Old Algiers School Undergoing Conversion to Assisted Living Facility
8 June 2011
In this article, The Times-Picayune features the conversion of the former Belleville School into 52 assisted living apartments. Woodward has begun work on this design-build historic renovation and conversion and is expected to be complete in 2012.
Old Algiers School Will Be Turned Into Apartments For The Elderly
6 June 2011
By Allen Powell II, The Times Picayune
A historic and dilapidated former Algiers school is getting new life with plans to convert the long vacant building into apartments for senior citizens and the disabled.
The former Belleville School, portions of which have been in disrepair for decades, is set to undergo a $13 million renovation to create 52 assisted-living apartments. Construction could be complete by February, said Sean Arrillaga, a vice president for St. Luke’s Living Center in Algiers, one of the partners in the renovation deal.
Most apartments will be about 550 square feet, which Arrillaga said is larger than the current market average.
The group closed on the school site at 813 Pelican Ave. in May, and demolition of the interior has begun, he said. Arrillaga declined to identify the other investors in the project, but said the project will qualify for state and federal historic tax credits, along with new market tax credits.
The group decided to renovate the Belleville School because of the surrounding neighborhood, Arrillaga said. He called Algiers Point a “quaint, historic neighborhood.”
Cecelia Hemelt, who will be the administrator of the 56,000-square-foot property, said the neighborhood is a good fit.
“We really liked the location and the community of Algiers Point,” she said.

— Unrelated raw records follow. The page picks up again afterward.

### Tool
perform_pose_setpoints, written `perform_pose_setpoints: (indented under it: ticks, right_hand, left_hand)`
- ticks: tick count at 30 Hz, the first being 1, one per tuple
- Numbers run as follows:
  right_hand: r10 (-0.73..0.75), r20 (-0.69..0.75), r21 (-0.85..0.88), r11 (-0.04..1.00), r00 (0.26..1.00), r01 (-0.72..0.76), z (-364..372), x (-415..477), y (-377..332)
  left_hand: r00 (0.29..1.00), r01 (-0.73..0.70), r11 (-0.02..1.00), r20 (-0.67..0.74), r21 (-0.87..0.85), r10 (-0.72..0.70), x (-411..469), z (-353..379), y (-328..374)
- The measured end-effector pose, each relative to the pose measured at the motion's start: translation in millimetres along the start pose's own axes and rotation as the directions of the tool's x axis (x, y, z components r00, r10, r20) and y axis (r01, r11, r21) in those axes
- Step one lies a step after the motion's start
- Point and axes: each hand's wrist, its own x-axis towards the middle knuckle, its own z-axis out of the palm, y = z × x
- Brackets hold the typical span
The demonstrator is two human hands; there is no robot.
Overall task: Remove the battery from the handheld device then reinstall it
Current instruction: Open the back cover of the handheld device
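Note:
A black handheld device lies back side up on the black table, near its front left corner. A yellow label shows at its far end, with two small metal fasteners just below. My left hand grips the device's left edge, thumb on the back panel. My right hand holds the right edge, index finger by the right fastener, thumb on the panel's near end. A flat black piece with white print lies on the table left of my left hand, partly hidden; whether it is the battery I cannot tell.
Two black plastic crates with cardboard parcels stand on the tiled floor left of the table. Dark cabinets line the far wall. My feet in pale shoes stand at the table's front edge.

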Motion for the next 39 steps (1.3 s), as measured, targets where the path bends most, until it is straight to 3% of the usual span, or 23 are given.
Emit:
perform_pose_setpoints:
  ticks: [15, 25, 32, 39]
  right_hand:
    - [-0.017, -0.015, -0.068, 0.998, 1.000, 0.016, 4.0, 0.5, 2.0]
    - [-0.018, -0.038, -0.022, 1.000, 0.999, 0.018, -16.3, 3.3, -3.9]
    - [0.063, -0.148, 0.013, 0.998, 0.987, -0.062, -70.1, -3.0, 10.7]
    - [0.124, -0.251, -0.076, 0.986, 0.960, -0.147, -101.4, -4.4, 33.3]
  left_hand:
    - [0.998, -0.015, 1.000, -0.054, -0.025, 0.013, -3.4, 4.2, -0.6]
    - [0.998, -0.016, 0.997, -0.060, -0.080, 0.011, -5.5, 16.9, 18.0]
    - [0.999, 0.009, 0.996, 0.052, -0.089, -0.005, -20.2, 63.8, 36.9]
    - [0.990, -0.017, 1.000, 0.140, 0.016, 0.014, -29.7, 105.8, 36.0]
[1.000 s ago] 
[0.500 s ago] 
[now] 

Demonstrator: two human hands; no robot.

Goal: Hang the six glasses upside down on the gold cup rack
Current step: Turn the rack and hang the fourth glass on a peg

Hemelt said the apartments will be geared toward residents 55 and older or high-functioning disabled people. There will a director of nursing on duty during the day and several aides there around the clock. All rooms will have handrails and other amenities to provide easier access.

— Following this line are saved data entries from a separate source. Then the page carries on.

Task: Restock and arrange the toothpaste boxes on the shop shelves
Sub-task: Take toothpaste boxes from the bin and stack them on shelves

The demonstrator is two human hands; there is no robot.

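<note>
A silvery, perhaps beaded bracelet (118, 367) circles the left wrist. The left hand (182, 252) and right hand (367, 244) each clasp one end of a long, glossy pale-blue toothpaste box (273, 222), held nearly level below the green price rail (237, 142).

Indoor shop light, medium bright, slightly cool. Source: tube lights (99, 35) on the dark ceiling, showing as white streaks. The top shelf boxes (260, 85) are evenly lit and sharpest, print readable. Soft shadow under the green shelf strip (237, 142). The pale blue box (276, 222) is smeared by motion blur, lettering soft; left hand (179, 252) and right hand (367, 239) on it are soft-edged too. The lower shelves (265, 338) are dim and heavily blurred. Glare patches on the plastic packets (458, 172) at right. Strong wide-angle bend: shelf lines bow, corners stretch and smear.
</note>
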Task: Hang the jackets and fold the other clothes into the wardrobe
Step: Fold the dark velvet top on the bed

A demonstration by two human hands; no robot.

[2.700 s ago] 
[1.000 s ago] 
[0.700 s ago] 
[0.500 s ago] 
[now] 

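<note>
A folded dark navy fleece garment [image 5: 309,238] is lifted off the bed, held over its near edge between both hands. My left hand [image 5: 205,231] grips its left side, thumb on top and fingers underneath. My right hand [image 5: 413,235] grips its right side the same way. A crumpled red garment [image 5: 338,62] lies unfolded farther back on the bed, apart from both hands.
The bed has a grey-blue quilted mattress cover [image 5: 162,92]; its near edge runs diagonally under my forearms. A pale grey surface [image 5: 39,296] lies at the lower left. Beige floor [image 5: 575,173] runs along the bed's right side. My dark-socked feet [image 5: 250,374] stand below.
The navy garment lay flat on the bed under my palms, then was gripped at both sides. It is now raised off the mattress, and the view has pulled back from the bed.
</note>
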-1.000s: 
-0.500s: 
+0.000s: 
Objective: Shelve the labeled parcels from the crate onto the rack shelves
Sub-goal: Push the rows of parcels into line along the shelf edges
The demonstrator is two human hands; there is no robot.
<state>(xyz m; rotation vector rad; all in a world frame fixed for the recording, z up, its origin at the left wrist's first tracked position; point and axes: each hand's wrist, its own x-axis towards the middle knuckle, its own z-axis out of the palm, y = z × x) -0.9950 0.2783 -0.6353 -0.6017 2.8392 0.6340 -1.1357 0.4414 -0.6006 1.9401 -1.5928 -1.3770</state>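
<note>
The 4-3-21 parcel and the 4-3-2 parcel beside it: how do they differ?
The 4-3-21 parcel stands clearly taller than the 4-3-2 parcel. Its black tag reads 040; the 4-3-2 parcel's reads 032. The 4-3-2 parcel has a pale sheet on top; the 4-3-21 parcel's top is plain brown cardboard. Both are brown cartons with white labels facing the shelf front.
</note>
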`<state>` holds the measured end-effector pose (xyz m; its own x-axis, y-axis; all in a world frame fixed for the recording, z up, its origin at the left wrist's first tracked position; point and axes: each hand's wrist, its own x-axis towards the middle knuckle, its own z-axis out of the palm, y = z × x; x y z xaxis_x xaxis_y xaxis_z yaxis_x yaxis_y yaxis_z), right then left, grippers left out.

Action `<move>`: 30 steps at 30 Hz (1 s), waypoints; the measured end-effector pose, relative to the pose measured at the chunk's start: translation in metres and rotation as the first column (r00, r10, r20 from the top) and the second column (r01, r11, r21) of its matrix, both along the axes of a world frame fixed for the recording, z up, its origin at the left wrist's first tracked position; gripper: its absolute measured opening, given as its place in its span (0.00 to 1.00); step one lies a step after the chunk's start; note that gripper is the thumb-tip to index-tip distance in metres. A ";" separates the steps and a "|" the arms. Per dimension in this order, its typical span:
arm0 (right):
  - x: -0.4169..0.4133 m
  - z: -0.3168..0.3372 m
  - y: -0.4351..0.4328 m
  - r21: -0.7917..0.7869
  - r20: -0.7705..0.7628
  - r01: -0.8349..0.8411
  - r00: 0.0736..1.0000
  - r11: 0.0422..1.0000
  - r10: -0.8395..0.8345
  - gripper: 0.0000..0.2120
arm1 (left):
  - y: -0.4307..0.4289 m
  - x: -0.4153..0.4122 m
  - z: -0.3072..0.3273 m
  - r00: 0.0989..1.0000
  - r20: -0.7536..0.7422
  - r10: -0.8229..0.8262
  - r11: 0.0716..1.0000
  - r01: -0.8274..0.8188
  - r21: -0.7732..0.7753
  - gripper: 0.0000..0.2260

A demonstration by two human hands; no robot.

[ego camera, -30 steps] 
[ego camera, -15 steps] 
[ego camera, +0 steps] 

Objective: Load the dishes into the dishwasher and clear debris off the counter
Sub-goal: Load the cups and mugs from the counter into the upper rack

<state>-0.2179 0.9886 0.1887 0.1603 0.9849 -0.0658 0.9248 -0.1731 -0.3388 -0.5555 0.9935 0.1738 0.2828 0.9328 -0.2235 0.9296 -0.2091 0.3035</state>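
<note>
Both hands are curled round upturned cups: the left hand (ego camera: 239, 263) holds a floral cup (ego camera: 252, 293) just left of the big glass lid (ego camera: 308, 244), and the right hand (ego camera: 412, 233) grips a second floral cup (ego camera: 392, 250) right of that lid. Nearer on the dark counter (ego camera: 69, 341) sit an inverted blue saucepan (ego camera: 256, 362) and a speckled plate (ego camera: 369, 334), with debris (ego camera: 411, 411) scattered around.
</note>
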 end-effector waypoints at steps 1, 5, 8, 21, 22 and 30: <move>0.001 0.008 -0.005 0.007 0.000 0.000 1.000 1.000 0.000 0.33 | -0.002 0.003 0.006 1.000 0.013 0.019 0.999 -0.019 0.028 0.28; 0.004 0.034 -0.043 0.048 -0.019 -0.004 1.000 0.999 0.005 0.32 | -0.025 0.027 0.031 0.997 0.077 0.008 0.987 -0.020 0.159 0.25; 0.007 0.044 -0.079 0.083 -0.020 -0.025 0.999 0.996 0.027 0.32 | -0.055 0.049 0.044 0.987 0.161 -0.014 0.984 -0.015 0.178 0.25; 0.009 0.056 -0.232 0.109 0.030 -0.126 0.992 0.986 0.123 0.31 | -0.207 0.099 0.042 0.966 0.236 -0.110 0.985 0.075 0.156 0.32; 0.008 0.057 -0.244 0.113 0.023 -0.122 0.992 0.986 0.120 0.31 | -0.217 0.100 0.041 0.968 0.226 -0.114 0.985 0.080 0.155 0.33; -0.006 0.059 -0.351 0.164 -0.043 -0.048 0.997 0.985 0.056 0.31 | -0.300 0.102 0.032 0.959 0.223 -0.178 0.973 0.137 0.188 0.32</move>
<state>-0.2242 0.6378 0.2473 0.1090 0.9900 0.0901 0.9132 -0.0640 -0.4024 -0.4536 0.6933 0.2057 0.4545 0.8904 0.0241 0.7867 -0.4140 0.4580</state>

Belleville School’s current makeover as an assisted-living facility is just the latest twist in its saga, which includes several failed redevelopments in the past two decades. The school has been vacant since 1987, and through the years developers have envisioned it as condominiums, a hotel and spa, and, in 1989, apartments for senior citizens and the disabled. The main structure of the school — a three-story, red-brick building — was completed in 1898, and wooden annexes were built in 1907 and 1925.

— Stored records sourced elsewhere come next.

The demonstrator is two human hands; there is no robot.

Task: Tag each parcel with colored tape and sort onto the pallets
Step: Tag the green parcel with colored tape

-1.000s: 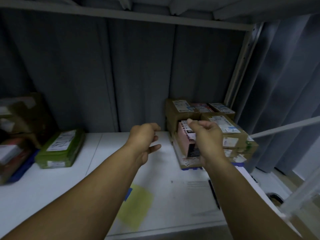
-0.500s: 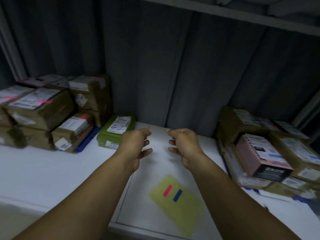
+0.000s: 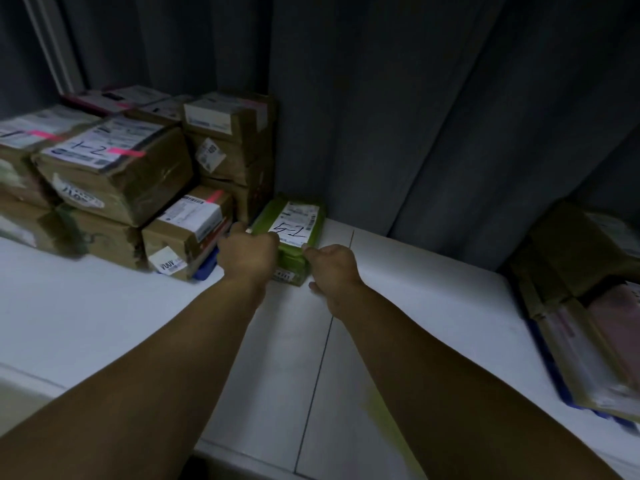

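Your two bare forearms stretch straight forward over the white table (image 3: 86, 323), almost parallel. Your left hand (image 3: 247, 252) is curled, knuckles up, against the near left corner of the one green parcel (image 3: 294, 233); your right hand (image 3: 332, 266) presses at its near right corner, thumb on the top edge. Fingertips are hidden, so you cannot tell how firmly either closes. The parcel lies flat between both hands, white label (image 3: 298, 223) up, just beside the stack of brown cartons (image 3: 114, 174) on the left, at least three of which carry pink tape (image 3: 126, 153). Another blurred pile (image 3: 581, 306) sits at far right. A dark curtain (image 3: 415, 116) hangs behind.
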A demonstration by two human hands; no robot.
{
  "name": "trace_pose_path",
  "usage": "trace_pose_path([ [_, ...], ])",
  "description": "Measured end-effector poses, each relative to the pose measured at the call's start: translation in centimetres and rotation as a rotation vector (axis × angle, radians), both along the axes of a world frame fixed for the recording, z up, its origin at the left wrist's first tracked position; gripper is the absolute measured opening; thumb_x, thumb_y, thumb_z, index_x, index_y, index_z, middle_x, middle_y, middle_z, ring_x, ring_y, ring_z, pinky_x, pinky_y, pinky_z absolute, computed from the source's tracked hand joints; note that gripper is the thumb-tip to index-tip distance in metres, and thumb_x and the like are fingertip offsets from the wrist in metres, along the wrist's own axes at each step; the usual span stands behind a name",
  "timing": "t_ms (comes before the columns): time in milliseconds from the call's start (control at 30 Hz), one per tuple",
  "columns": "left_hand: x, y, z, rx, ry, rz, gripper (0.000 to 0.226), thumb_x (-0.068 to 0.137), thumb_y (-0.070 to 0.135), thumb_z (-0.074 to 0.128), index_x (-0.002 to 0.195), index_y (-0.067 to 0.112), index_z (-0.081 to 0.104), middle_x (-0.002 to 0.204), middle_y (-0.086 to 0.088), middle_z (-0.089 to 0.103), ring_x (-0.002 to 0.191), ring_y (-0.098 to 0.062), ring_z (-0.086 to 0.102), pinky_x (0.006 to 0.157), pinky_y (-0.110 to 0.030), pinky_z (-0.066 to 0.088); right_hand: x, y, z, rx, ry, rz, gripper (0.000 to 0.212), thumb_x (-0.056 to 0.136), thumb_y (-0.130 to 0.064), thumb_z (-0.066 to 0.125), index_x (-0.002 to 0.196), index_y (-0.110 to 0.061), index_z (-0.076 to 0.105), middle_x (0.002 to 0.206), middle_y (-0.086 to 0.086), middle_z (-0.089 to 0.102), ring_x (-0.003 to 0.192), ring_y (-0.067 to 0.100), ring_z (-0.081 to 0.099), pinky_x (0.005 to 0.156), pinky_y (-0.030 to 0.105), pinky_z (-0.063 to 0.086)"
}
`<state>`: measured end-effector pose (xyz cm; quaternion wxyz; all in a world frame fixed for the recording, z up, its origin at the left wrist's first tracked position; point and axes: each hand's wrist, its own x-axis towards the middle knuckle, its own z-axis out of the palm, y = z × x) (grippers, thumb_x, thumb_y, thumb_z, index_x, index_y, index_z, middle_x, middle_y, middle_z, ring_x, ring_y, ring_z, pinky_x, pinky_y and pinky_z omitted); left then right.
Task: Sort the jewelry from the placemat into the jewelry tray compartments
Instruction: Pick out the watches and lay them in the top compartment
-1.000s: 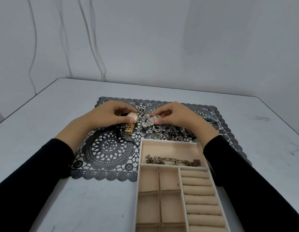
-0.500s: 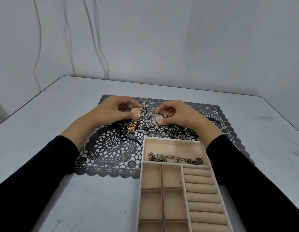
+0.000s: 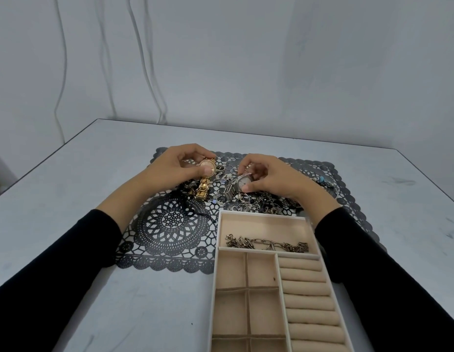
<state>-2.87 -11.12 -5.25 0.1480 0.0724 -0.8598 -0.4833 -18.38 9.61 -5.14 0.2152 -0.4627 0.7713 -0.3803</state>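
Observation:
My left hand pinches a gold watch by its round face, lifted a little off the black lace placemat, its band hanging down. My right hand grips a silver watch by its face just above the mat. A pile of rings, chains and small pieces lies on the mat between and below my hands. The beige jewelry tray sits in front of me; a chain bracelet lies in its wide top compartment. The square compartments and ring rolls hold nothing.
A grey table carries the mat and tray, with its edges at left and right. A blue-beaded piece lies at the mat's far right. Cables hang down the wall behind.
Both hands have lifted their watches off the mat and raised them slightly; the gold watch's band now hangs free. The view has tilted down a little.

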Motion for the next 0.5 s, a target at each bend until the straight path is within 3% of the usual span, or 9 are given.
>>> trace_pose_path([
  [67, -0.11, 0.04, -0.11, 0.002, 0.009, -0.001, 0.040, 0.068, 0.052, 0.077, 0.106, 0.044, 0.070, 0.110, -0.006, 0.068, 0.096, -0.033, 0.069, 0.100, -0.047, 0.051, 0.02, 0.03, 0.14, -0.027, 0.001, -0.006, 0.030, 0.074, -0.007, 0.080, 0.096, -0.023, 0.066, 0.086, 0.001, 0.053, 0.075, 0.010, 0.051, 0.071, 0.016, 0.046],
  [200, -0.22, 0.18, -0.30, 0.019, 0.029, -0.003, 0.036, 0.067, 0.052, 0.076, 0.102, 0.042, 0.071, 0.109, -0.011, 0.068, 0.097, -0.030, 0.069, 0.099, -0.049, 0.051, 0.04, 0.05, 0.39, -0.085, 0.002, -0.031, 0.028, 0.076, -0.012, 0.079, 0.095, -0.029, 0.069, 0.087, -0.005, 0.059, 0.080, 0.007, 0.057, 0.084, 0.024, 0.046],
  [267, -0.21, 0.22, -0.36, 0.048, 0.042, -0.006, 0.034, 0.067, 0.049, 0.079, 0.098, 0.037, 0.071, 0.109, -0.013, 0.069, 0.099, -0.030, 0.068, 0.098, -0.048, 0.052, 0.14, 0.08, 0.49, -0.132, -0.019, -0.026, 0.027, 0.078, -0.010, 0.077, 0.099, -0.026, 0.070, 0.087, -0.007, 0.063, 0.082, 0.003, 0.060, 0.083, 0.017, 0.047],
  [333, -0.25, 0.19, -0.45, 0.069, 0.050, -0.013, 0.030, 0.071, 0.040, 0.084, 0.097, 0.032, 0.071, 0.109, -0.016, 0.069, 0.099, -0.025, 0.069, 0.095, -0.043, 0.055, 0.20, 0.10, 0.54, -0.179, -0.057, -0.011, 0.027, 0.080, -0.010, 0.076, 0.103, -0.023, 0.069, 0.093, 0.003, 0.068, 0.088, 0.016, 0.066, 0.086, 0.024, 0.053],
  [433, -0.34, 0.15, -0.50, 0.103, 0.056, -0.023, 0.020, 0.081, 0.019, 0.078, 0.099, 0.023, 0.070, 0.107, -0.020, 0.069, 0.093, -0.019, 0.069, 0.087, -0.032, 0.057, 0.28, 0.17, 0.60, -0.230, -0.111, -0.003, 0.026, 0.082, -0.010, 0.074, 0.103, -0.022, 0.065, 0.100, 0.017, 0.069, 0.093, 0.042, 0.063, 0.089, 0.048, 0.052],
  [500, -0.32, 0.20, -0.41, 0.103, 0.060, -0.015, 0.018, 0.084, 0.013, 0.075, 0.099, 0.019, 0.069, 0.106, -0.019, 0.070, 0.092, -0.018, 0.069, 0.087, -0.033, 0.057, 0.31, 0.25, 0.73, -0.240, -0.131, -0.020, 0.026, 0.082, -0.009, 0.073, 0.102, -0.022, 0.060, 0.100, 0.017, 0.070, 0.085, 0.044, 0.062, 0.083, 0.050, 0.051],
])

Skip Gallagher, the president of the Algiers Point Association, said the group is excited to finally see some action occurring at the school site after years of watching the building deteriorate. He said an assisted-living facility is one of the best uses for the building, and he doubts it will be a large drain on parking in the surrounding neighborhood, which was a concern of some residents. Gallagher said it would have been far worse if the abandoned building continued to be a blight on the Point.
“For the most part, we’re encouraged by it,” said Gallagher, adding that it’s great to see a historic building salvaged instead of demolished by neglect. “The biggest concern we had was that it wouldn’t happen. That would be criminal.”